The many thousands of small farms throughout the region don’t do a lot of exporting to China, so they’ve missed out on those federal payments that have kept bigger farms afloat. A fair number have embraced new enterprises or shifted to selling local food at local markets. Still, the last four years has been a struggle for small farmers. But then, there’s nothing unusual about that.

Several efforts to diversify local economies – from downtown revitalization in Bristol to an “ecological education campus” in the tiny town of St Paul – are beginning to bear fruit.  Most of these have been helped along by a range of investments, including grants from the Appalachian Regional Commission.
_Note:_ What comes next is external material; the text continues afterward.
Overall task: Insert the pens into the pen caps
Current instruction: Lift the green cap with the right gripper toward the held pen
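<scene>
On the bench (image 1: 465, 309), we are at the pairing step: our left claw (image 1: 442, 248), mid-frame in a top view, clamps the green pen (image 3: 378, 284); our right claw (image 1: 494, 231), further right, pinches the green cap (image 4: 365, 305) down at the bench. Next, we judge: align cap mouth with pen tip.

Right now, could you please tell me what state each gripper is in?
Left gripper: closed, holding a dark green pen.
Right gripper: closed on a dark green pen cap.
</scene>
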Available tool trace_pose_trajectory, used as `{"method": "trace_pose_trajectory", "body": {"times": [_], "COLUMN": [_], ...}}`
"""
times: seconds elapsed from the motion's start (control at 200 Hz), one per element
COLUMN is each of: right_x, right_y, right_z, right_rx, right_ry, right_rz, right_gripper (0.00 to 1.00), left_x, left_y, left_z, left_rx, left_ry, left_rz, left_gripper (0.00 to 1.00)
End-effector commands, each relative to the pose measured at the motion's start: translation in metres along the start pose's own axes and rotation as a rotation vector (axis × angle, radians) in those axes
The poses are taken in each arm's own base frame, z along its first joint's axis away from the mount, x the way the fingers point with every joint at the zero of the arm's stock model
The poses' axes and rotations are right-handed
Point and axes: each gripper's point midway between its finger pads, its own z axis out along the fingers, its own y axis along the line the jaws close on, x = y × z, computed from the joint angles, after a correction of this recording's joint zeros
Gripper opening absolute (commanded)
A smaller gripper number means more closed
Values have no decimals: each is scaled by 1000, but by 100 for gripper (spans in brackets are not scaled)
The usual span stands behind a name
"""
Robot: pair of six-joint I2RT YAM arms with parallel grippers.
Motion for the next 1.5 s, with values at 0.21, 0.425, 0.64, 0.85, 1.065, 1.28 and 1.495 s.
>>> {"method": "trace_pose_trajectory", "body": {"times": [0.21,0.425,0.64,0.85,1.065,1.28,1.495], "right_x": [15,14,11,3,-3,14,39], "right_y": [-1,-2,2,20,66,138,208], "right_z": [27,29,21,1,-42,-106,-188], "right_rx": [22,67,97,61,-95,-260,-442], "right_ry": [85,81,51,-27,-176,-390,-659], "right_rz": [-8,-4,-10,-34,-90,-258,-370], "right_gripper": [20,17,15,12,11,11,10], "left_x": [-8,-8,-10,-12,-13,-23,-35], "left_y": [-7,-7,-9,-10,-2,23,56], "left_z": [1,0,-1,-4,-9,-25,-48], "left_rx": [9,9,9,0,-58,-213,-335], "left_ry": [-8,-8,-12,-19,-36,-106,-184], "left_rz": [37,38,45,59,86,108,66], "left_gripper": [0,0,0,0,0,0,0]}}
ARC is popular among businesses and economic developers and has continued in spite of Trump’s repeated efforts to zero out its budget.

You’re probably starting to get the picture. My part of the world is full of people who, according to most of my liberal friends, “vote against their own interests”. It is true that this once-Democratic stronghold has shifted to Republicans over the past dozen plus years, and that Trump has cemented that support to a degree we’ve never seen before. It’s also true that a region whose people are known for their neighborliness and readiness to pitch in for whomever needs help, is increasingly defensive about its guns, deeply suspicious about government and ready to believe the worst about people with different views or politics. Which is to say, Democrats, liberals, progressives.  Me. Us.